All that should come back is the lines of the data below from the one containing "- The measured" to the one containing "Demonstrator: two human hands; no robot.", inclusive, exactly as they stand.

Supplied material:
+++

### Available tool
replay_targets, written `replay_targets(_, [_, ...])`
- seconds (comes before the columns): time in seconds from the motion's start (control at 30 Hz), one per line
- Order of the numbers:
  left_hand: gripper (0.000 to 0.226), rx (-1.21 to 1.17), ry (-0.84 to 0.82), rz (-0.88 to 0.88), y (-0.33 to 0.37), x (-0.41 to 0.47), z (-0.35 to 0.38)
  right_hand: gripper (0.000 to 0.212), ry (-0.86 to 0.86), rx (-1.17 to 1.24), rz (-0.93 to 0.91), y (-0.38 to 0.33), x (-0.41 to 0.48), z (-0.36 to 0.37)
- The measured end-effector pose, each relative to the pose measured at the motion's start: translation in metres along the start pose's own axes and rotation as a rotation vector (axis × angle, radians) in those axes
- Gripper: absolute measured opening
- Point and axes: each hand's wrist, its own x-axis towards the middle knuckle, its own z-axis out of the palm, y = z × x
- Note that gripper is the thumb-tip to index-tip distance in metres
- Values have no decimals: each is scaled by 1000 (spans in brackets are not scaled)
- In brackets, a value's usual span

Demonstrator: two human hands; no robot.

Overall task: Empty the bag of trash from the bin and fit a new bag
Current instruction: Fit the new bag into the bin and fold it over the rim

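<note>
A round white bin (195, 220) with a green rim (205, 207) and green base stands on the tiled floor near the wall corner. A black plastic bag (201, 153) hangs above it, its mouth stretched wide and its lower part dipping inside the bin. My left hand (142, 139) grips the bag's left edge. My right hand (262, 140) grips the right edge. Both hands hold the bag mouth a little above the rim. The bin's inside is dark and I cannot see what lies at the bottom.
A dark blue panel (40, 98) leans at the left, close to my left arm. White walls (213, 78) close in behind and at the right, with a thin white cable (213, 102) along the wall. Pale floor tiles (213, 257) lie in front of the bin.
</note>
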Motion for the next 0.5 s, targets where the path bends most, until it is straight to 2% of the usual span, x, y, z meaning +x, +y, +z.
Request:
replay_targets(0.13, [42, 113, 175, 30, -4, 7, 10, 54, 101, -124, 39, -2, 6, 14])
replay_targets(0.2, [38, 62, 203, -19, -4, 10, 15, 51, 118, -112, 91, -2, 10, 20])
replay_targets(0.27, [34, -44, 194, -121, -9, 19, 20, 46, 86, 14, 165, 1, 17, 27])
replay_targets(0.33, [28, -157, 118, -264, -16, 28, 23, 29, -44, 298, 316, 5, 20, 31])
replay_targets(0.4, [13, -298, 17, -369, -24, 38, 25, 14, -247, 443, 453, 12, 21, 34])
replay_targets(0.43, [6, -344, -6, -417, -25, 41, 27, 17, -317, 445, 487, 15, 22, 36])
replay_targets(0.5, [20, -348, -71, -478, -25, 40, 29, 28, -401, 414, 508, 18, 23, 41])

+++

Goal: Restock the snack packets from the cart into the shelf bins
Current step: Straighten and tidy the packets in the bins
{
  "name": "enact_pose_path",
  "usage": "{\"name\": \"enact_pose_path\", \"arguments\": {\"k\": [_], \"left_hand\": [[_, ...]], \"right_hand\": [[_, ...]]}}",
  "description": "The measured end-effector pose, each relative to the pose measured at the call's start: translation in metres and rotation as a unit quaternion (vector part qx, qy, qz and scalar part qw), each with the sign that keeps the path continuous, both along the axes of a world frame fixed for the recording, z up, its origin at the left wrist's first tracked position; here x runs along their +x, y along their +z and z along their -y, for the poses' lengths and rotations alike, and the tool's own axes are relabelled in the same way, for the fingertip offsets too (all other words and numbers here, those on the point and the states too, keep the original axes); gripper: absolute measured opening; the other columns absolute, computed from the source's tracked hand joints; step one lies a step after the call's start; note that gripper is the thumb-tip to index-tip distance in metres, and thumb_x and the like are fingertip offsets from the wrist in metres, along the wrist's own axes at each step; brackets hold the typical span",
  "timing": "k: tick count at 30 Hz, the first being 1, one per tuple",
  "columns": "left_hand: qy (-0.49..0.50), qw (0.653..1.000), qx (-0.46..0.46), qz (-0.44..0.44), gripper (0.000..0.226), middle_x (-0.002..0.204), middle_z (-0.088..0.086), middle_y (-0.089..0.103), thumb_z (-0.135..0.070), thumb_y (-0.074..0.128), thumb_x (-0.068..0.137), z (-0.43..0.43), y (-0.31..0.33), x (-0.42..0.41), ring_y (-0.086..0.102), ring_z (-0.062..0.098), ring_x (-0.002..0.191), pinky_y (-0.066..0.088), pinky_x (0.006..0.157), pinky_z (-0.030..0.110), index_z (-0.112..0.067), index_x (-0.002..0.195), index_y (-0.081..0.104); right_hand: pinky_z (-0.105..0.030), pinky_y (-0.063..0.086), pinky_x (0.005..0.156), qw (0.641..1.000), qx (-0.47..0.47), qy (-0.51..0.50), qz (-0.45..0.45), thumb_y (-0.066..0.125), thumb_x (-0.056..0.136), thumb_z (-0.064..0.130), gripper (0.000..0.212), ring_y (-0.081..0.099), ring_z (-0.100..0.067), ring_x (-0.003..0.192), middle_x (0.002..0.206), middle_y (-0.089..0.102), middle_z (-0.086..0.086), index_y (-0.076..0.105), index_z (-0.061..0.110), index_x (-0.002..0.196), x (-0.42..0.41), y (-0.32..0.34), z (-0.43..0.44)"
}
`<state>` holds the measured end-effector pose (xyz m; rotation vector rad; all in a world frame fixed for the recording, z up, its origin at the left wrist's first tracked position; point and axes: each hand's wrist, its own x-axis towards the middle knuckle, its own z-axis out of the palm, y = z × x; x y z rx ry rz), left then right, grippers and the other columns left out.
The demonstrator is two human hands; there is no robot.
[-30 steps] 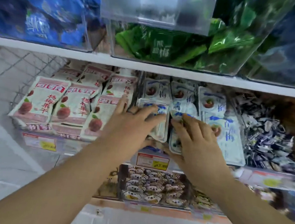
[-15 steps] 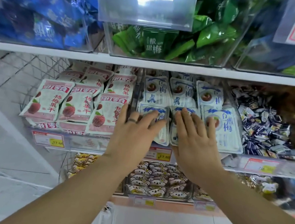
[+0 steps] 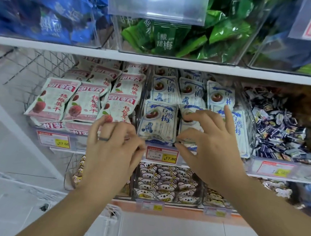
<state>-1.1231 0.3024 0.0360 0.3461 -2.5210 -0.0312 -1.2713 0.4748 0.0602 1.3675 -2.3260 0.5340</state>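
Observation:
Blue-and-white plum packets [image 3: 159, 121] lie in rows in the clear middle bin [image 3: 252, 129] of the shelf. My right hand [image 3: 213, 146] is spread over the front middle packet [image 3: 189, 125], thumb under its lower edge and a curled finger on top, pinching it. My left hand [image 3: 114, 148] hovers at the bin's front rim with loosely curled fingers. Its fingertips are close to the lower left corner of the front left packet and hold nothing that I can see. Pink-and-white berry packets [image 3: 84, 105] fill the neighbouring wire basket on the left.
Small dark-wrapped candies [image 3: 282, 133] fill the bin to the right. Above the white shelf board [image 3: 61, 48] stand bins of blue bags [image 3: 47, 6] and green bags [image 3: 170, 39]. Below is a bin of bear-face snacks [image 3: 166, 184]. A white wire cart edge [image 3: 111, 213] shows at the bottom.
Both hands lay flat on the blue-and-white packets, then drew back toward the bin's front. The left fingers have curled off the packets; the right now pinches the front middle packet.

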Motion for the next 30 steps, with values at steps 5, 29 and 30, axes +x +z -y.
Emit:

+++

Exercise solution:
- The measured end-effector pose, each relative to the pose measured at the motion's start: translation in metres along the start pose's own axes and rotation as a rotation vector (axis × angle, radians) in those axes
- Gripper: absolute measured opening
- Point and axes: each hand's wrist, its own x-axis towards the middle knuckle, its own z-axis out of the palm, y = z × x
- Note that gripper is the thumb-tip to index-tip distance in metres
- Values have no decimals: each is scaled by 1000 (spans in brackets are not scaled)
- In brackets, a value's usual span

Demonstrator: two human hands; no robot.

Work on the answer has been completed.